Filed under Bethan Roberts, Books of 2012, Review, Vintage Books

13 responses to “My Policeman – Bethan Roberts

  1. Patty

    Sounds so good and I can not get it here!

  2. David

    I read it a few months ago, Simon, and I enjoyed it – she definitely gives a good sense of the era and the atmosphere, and I agree that it was hard to put down. I can’t say that it left a huge impression on me, but I did get hold of a copy of ‘The Good Plain Cook’ as a result.

    • Interestingly I have recently got The Good Plain Cook too, from the library. Unlike you this book has sat and sat and sat with me ever since I finished it, I just lived and breathed the book while I was reading it and am still thinking about the characters and what happened next. That doesn’t happen to me to often either. I have also ordered in a reservation of The Pools, I might have a Bethan binge in the New Year.

  3. gaskella

    This book made my best of 2012 list. It made me cry too – got my ‘three hanky award’. There was one point in particular where everyone was so desperately unhappy, each in their own way, that I despaired for them all.

    Bethan happens to come from my town, and she came to talk about the book at our library. She was fascinating to hear talk about (more here). I have copies of her previous two novels, which were also both well received, but haven’t managed to read them yet.

    • Hahaha, I like the idea of a three hanky award, that’s tickled me.

      The book has made it to the very top of my books of 2012 list, that and Diving Belles were neck and neck and then my heart went with this one, just something about it which has really got to me and wedged itself deeply in my consciousness. Loved it. Will be reading more Bethan next year!

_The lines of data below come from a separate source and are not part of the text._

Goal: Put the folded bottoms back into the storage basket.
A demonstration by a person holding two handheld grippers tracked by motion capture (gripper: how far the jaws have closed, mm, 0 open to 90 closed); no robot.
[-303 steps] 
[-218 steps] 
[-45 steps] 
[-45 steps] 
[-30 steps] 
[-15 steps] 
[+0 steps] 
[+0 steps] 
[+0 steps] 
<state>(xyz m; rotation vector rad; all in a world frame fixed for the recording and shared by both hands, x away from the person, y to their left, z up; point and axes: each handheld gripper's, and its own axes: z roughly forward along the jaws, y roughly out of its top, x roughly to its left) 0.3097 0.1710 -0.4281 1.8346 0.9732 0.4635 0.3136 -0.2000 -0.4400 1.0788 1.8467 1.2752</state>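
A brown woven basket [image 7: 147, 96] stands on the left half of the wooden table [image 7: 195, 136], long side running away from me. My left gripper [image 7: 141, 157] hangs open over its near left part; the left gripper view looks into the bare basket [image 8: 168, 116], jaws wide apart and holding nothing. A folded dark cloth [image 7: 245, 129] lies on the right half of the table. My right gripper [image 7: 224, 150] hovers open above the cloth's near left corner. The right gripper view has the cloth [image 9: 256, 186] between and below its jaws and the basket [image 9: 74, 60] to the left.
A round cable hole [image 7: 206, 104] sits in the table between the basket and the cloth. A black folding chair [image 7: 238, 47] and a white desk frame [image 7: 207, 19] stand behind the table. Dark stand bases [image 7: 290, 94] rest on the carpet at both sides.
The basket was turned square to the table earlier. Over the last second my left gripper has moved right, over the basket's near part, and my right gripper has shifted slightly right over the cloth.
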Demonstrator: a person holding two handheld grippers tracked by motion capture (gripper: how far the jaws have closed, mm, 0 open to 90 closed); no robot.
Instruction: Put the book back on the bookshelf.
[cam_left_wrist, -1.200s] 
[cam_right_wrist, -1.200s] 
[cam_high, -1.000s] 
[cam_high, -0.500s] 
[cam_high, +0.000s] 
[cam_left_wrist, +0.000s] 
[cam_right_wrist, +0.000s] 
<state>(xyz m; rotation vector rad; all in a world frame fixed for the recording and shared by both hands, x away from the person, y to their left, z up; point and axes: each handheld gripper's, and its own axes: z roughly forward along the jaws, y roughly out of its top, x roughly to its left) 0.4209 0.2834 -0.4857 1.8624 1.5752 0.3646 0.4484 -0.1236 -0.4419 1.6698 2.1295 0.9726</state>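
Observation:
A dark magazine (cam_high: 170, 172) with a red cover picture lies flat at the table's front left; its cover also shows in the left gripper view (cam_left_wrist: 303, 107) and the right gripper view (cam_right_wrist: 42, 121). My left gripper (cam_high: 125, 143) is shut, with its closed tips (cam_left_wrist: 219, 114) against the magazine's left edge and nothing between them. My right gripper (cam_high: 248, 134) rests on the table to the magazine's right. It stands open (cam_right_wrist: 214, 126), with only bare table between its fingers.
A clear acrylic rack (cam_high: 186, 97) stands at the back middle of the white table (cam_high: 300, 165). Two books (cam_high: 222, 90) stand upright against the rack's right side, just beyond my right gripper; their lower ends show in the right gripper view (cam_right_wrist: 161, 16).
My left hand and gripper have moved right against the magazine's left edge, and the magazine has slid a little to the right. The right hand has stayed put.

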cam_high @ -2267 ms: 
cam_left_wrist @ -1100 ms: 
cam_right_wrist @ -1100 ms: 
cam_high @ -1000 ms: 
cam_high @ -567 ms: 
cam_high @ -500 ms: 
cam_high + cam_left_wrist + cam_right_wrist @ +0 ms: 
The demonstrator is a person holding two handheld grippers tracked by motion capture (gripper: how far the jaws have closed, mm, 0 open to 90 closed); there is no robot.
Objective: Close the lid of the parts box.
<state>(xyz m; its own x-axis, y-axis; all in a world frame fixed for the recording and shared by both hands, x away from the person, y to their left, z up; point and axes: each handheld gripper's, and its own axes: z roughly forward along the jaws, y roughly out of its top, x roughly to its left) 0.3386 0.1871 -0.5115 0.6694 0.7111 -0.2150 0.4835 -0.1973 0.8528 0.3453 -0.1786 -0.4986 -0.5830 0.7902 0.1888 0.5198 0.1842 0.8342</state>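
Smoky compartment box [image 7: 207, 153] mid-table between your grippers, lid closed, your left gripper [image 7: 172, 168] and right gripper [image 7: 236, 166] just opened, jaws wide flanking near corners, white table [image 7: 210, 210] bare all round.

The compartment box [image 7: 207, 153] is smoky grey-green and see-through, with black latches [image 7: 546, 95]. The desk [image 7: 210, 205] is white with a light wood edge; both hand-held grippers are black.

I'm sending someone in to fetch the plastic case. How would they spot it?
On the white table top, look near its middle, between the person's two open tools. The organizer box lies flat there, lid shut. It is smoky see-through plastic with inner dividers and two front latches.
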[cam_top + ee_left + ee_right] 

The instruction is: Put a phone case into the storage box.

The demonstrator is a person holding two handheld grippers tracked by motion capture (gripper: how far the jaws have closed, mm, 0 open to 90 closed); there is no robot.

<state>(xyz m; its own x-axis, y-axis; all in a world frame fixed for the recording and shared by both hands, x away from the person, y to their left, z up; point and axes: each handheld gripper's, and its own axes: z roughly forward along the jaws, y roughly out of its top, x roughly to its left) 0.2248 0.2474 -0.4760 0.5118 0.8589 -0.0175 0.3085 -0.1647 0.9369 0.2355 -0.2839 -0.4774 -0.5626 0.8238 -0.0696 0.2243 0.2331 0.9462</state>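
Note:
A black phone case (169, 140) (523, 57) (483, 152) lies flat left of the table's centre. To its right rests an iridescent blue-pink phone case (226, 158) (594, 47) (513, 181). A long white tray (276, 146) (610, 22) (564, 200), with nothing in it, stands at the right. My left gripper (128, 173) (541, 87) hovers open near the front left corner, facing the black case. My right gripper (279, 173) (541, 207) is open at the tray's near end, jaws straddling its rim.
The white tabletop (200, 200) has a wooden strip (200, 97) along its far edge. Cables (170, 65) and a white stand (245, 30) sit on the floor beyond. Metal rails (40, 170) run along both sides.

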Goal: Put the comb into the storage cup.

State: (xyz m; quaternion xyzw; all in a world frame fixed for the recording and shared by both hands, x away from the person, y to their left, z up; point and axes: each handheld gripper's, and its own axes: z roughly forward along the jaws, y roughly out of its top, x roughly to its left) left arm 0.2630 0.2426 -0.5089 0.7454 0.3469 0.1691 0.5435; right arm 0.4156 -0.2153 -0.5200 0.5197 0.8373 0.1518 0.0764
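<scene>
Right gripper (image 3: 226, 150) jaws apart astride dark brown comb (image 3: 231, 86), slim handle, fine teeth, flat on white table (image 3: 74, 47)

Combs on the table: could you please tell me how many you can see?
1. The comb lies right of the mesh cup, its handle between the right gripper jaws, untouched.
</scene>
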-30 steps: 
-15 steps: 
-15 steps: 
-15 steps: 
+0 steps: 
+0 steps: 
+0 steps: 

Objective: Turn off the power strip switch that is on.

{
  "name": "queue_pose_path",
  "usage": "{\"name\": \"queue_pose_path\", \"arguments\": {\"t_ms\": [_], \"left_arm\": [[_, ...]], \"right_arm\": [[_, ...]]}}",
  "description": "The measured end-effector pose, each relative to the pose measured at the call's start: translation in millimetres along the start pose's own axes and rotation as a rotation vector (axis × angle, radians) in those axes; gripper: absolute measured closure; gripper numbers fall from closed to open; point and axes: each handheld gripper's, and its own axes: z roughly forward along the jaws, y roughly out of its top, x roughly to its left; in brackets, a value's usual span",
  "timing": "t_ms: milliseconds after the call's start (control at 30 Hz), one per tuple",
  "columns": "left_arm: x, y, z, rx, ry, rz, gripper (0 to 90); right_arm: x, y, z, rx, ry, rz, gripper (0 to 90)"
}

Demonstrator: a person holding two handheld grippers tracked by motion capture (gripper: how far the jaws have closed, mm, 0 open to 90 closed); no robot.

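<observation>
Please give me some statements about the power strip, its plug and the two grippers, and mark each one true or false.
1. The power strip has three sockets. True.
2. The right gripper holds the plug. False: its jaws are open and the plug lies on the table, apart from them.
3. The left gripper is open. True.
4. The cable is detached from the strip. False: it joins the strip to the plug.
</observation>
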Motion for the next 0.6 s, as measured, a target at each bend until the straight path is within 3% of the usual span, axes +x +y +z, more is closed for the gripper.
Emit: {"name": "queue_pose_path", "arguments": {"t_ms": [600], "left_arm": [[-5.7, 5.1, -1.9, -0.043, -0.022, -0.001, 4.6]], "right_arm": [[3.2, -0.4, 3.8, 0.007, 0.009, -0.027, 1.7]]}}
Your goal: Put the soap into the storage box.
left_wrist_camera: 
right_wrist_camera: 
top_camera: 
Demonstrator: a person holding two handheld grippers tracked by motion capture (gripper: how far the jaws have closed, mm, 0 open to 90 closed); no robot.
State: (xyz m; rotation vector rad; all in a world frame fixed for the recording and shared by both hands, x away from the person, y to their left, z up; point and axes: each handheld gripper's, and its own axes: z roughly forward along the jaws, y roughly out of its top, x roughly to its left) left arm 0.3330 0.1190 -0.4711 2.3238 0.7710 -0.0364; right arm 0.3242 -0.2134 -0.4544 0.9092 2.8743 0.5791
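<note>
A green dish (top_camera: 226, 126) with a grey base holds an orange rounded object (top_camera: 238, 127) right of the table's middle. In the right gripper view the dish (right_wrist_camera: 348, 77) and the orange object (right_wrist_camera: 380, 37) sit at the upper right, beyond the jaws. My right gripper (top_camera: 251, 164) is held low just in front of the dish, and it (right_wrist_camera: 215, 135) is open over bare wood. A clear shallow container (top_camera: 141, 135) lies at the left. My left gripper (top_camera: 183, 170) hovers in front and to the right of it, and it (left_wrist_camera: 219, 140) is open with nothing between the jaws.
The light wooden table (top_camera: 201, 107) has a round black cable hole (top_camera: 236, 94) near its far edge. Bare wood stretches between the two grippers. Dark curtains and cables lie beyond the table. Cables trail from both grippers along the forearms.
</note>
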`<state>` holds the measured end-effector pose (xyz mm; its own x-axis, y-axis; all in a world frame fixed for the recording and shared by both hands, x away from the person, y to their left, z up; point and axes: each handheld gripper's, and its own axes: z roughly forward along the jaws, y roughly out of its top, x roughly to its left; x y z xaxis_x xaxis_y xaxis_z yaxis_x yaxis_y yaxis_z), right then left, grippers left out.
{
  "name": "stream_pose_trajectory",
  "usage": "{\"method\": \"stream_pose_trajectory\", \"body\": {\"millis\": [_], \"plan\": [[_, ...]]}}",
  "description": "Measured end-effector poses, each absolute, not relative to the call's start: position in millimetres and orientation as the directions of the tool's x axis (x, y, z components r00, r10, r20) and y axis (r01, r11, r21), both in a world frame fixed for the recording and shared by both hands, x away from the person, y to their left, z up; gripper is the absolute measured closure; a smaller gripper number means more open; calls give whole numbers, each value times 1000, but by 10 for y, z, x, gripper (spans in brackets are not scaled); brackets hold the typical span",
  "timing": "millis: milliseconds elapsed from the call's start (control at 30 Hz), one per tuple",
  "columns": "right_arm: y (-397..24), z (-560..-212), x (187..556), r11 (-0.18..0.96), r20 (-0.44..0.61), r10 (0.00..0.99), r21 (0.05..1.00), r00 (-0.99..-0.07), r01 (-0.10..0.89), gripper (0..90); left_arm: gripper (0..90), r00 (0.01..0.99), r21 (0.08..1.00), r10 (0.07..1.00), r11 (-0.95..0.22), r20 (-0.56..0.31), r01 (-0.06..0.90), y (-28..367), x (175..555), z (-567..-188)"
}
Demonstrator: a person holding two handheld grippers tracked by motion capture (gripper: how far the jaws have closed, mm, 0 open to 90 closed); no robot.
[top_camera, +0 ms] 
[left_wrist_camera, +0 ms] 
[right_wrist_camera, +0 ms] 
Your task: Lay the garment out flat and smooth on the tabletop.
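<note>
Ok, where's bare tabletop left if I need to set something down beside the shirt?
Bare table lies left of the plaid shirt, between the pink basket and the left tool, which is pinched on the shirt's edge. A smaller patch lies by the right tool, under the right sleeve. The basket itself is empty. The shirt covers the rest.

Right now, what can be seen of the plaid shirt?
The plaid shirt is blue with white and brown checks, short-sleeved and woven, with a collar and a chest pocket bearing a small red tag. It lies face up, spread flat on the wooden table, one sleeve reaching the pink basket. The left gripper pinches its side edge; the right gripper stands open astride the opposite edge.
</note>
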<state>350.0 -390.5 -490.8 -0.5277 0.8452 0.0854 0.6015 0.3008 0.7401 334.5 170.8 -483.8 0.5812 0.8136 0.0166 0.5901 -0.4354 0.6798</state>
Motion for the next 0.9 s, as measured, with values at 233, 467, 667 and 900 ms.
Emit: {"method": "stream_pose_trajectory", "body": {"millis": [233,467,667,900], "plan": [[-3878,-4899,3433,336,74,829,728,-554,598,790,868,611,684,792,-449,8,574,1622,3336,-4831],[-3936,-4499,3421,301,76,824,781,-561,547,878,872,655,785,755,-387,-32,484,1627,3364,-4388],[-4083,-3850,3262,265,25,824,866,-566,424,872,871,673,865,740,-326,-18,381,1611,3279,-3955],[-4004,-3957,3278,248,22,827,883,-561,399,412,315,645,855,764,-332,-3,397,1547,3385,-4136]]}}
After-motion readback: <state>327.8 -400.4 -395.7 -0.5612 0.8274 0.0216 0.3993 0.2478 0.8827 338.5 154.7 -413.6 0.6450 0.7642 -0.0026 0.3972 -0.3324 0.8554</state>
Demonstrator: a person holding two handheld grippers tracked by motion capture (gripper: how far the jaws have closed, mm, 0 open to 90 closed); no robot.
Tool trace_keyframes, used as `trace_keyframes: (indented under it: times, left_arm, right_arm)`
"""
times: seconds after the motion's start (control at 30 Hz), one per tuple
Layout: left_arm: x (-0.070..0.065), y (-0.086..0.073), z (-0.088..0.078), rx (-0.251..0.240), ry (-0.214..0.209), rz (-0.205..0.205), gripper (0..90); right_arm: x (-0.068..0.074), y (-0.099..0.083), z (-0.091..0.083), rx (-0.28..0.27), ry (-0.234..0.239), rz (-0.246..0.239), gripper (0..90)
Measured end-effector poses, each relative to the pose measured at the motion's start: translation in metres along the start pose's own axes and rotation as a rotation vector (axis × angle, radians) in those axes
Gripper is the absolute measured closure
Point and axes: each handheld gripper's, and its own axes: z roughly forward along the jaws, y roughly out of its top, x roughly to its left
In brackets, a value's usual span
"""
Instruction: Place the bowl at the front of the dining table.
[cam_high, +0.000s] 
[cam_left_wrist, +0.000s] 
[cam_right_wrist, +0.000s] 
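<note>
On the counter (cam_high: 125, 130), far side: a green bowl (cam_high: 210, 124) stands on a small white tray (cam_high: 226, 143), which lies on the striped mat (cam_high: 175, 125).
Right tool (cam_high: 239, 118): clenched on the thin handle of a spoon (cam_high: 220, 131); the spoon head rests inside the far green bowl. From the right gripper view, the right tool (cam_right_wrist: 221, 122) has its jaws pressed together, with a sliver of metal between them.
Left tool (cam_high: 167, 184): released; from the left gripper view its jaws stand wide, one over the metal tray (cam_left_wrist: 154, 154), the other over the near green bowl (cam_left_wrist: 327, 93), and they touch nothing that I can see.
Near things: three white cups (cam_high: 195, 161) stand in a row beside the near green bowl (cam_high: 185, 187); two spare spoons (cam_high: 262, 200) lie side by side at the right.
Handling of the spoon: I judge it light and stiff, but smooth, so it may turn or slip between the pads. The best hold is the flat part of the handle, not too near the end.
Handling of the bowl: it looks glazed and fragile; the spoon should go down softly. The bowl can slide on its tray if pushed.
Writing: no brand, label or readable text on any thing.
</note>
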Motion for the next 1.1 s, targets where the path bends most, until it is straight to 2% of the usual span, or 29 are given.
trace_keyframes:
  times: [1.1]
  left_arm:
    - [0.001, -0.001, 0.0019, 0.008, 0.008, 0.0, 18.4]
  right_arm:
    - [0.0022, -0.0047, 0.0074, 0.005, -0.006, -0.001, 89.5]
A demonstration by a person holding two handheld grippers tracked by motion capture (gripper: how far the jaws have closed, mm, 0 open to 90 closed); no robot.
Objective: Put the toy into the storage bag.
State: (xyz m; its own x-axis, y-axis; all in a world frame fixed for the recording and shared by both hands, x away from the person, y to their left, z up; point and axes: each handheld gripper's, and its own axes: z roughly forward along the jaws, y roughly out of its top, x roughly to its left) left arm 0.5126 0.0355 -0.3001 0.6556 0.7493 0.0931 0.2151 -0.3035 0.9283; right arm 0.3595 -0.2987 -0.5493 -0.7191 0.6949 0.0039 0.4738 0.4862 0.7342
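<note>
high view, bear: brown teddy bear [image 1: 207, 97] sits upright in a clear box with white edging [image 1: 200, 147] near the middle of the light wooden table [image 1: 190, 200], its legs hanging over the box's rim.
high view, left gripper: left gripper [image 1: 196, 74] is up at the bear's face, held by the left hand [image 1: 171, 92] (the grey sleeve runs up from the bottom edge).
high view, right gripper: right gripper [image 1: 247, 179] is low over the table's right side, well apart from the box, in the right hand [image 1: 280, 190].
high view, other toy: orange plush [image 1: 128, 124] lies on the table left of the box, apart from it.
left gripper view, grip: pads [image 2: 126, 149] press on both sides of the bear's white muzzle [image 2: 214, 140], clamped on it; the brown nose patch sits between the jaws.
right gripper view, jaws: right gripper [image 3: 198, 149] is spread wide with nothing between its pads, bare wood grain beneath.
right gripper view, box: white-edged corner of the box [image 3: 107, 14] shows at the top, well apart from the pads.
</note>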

  4. Hi Simon – I was given a free copy of My Policeman as part of the Brighton City Reads literary event – I enjoyed it although I felt that not all the characters were sufficiently fleshed out and at the end of the book I was left wanting to know more (the sign of a good book I guess)

    I short-reviewed it on my blog (inspired by yours!) http://0651frombrighton.blogspot.co.uk/2012/11/my-policeman-bethan-roberts.html

    • I don’t think Tom is particularly vivid, well physically he is, but I think as he is the catalyst for what happens to his lovers that is fine. I loved being in both their heads and they walked of the page completely for me.